On Paper and Beyond: Material Manifestations of Historical Figures

Haruko Wakabayashi (Rutgers University)
Misato Ido (Kyoto Institute of Technology)
Melanie Trede (Heidelberg University)
Seishi Namiki
Visual Arts
Torre B, Piso 5, Auditório 3
Start time:
2 September, 2017 at 9:00
Session slots:

Short abstract:

This panel looks at visual representations of figures that have become prominent icons in historical narratives. The three papers explore the political and social contexts, which shaped the visual narratives, and the diverse material manifestations and personas the figures took on as a result.

Long abstract:

Visual representations of historical figures have played crucial roles in the formation of cultural memory in Japan. The glorification of heroes became effective tools to celebrate the past, legitimize authority, and instigate social values. Often overlooked in the study of such representations, however, is the impact of the materiality of the media employed.
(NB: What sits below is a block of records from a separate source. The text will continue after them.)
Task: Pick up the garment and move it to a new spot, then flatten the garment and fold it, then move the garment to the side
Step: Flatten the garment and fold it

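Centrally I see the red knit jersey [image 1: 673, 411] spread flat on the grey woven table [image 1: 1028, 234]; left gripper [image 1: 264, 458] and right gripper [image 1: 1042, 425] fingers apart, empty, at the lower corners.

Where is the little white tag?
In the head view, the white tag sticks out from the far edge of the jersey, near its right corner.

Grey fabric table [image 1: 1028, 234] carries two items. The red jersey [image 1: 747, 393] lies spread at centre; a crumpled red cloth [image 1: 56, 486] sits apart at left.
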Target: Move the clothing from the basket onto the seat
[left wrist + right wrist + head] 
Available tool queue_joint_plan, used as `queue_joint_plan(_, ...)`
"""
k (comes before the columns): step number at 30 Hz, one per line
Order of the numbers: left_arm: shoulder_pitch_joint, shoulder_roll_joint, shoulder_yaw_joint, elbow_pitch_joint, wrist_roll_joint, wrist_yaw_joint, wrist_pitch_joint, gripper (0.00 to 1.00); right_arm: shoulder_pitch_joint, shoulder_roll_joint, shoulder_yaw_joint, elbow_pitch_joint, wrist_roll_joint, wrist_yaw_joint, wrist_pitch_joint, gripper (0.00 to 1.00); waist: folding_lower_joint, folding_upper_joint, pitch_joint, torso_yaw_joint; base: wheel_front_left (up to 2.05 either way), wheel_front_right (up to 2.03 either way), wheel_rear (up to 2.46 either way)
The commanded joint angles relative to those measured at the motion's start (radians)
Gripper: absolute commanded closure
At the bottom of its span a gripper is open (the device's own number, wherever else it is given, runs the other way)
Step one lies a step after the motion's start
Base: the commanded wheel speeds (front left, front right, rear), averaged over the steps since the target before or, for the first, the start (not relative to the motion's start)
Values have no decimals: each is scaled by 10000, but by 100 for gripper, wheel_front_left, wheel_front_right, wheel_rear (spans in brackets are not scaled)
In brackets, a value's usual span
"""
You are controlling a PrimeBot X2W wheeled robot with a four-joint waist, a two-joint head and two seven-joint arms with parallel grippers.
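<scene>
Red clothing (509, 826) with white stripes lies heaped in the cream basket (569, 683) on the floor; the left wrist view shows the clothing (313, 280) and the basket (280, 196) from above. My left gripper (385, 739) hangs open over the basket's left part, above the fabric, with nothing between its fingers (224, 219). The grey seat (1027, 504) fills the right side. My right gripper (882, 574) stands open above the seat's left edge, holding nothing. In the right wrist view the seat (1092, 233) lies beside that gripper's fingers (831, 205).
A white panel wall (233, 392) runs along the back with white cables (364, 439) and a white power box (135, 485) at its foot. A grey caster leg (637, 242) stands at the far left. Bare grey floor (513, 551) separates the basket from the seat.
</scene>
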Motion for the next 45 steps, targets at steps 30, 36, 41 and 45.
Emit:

Whether they be paintings, books, prints, sculptures, or banknotes: the material nature and the media are determining factors of the audience, method and conventions of presentation, and the scope and space of the artefact's consumption. Each of the three papers featured in this panel focuses on one specific figure or several figures that have become prominent icons in historical narratives of later periods and cover a vast range of media in which they were represented. Melanie Trede scrutinizes the seventh-century Fujiwara no Kamatari, loyal supporter of the emperor and founder of the Fujiwara house, and his changing materialization, focusing specifically on Edo-period depictions of his persona in paintings and prints and his later depiction on banknotes. Haruko Wakabayashi looks at the tenth-century warrior Minamoto no Yorimitsu (a.k.a. Raikō), famed for his many quests against monsters and demons, with a focus on his portrayal in the Kano school scrolls from the Edo period and its legacies in illustrated books and festival floats. Finally, Misato Ido explores depictions of Prince Moriyoshi (Emperor Godaigo's son) and the famed loyalist warrior Kusunoki Masashige in history paintings, sculptures and textbooks of the late nineteenth century. The panel aims to explore the political and social contexts in which the visual narratives were formed and consumed, and the significance of diverse material manifestations and personas through which these narratives were told.